According to Cotton Australia’s Brooke Summers there is keen interest in further collaboration from industry groups, government, farmers, brands, and potential investors. “There’s certainly a huge amount of interest in this idea and the trial results and while we don’t want to get ahead of ourselves, we are hopeful that over time this will evolve to deliver a scalable solution for cotton textile waste here in Australia. We’re excited to announce the trial will be replicated in the 2022-23 cotton season, with cotton farmer Scott Morgan’s Gunnedah property in NSW added as a second site. This will give us further confidence the results we’ve already seen can be replicated across time and geographies,” Brooke said.
The project team will now set its sights on how best to collaborate on the way forward with a number of options already on the table. The Cotton Research and Development Corporation has committed to funding a three-year cotton textile composting research project by the University of Newcastle that will further investigate the effects of dyes and finishes and look at ways to pelletise cotton textiles so it can be spread on fields using existing farm machinery. The trial at ‘Alcheringa’ will be repeated; Sam Coulton and his team are keen to develop a business case, purchase a shredder, and potentially provide a model for employment in regional cotton communities. The trial will also move to a second farm in Gunnedah NSW ‘Kensal Green’, owned by cotton grower Scott Morgan. Sheridan, together with parent company Hanes Australasia, has committed to provide additional end-of-life cotton textiles and offcuts for the trial in 2022-23.
“We’re encouraged by the initial findings and results of the project and look forward to expanding the trial over the next 12 months. In this day and age, we should be part of the solution for taking cotton right back through the system. We grow it here and we should be able to bury it here with positive environmental and economic impact on the local community,” said local farmer and Goondiwindi Cotton owner, Sam Coulton.
“I think we’ve proved this is a possible instant solution to a major waste issue. Scaling the concept and optimising the field application will hopefully be something we can undertake in the year ahead,” said Dr Oliver Knox, UNE (supported by the Cotton Research and Development Corporation).
“These results show us that it’s possible to find a scalable solution to cotton textile waste right here in Australia by returning these products to our farmlands. We know there’s more research to be done and there are a lot of challenges still to overcome but the fact that it’s possible is what’s so exciting,” said Brooke Summers, Cotton Australia.

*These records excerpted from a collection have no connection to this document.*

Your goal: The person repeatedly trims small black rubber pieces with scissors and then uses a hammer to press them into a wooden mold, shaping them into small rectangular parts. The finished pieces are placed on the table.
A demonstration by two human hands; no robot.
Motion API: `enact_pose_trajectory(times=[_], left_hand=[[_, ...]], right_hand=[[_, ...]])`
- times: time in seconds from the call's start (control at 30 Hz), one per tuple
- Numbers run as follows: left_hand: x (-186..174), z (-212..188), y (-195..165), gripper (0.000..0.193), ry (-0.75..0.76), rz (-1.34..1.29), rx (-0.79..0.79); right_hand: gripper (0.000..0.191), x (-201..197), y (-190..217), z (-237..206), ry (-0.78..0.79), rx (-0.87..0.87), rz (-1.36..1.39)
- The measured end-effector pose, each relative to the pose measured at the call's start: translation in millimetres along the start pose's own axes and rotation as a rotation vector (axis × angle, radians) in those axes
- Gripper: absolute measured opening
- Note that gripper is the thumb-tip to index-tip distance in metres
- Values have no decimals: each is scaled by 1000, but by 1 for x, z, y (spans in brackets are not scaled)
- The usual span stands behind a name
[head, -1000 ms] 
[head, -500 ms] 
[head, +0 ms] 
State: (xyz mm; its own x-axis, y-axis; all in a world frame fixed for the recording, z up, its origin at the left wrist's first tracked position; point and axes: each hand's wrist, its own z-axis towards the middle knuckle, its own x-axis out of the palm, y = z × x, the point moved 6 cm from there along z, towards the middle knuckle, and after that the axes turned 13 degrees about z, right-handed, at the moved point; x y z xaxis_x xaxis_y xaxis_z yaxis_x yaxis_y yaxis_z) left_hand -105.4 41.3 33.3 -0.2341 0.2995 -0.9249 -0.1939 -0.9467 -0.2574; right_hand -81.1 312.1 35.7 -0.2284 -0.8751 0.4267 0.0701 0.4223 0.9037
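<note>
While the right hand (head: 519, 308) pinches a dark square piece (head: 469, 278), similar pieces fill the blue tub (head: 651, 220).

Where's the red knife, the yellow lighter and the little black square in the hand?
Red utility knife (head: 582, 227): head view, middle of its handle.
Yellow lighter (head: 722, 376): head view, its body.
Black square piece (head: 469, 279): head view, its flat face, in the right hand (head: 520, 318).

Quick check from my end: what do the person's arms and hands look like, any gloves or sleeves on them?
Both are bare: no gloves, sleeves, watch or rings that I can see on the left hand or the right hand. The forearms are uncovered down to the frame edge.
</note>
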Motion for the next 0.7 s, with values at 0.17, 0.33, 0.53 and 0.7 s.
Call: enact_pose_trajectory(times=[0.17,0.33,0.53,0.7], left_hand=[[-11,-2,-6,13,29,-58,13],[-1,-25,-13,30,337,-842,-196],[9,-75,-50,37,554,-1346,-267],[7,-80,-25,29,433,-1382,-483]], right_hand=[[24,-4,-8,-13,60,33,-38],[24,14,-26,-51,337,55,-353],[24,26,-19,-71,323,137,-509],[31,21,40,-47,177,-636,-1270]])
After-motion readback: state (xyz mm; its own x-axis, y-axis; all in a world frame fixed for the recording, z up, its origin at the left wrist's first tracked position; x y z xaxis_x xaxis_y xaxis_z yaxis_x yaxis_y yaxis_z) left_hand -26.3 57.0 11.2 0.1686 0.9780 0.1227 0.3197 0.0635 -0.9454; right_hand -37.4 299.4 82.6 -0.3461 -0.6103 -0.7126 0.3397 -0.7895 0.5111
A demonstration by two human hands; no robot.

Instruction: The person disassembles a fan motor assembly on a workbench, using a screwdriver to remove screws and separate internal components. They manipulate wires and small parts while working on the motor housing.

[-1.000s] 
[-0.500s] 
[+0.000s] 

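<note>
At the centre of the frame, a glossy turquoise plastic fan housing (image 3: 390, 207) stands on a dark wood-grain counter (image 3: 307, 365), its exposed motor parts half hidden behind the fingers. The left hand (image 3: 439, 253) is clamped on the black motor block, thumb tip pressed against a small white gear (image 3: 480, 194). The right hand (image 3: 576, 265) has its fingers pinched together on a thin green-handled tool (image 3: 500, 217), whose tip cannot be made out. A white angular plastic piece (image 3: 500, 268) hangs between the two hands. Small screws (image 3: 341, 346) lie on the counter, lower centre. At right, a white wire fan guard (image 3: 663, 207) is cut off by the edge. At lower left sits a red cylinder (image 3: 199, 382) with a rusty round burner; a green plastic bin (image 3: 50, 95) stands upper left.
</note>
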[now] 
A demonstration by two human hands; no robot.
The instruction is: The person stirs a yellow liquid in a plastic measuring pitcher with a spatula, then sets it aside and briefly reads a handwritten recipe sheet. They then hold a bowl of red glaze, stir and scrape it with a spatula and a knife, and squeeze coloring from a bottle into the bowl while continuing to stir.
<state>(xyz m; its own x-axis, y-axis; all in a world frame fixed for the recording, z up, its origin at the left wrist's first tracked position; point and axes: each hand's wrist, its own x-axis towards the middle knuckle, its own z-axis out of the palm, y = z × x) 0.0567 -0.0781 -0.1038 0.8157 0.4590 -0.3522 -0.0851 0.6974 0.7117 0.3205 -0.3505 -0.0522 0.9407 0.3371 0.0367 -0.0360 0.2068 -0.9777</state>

“We’re really encouraged by the results of the trial, essentially this has given us a green light to continue exploring circular economy opportunities for end-of-life cotton textiles. This project is such a meaningful demonstration of circular economy collaboration; benefitting rural communities whilst solving global challenges,” said Ashleigh Morris, CEO of Coreo.
“We couldn’t be more elated about the success of the trial in Goondiwindi. To think that we might have a scalable solution for textile waste on our shores is even more exciting. Hanes looks forward to finding ways to support the next phase of the trials and we hope that this paves the way for more innovative solutions to textile waste in our country,” said Tanya Deans, President Hanes Australasia.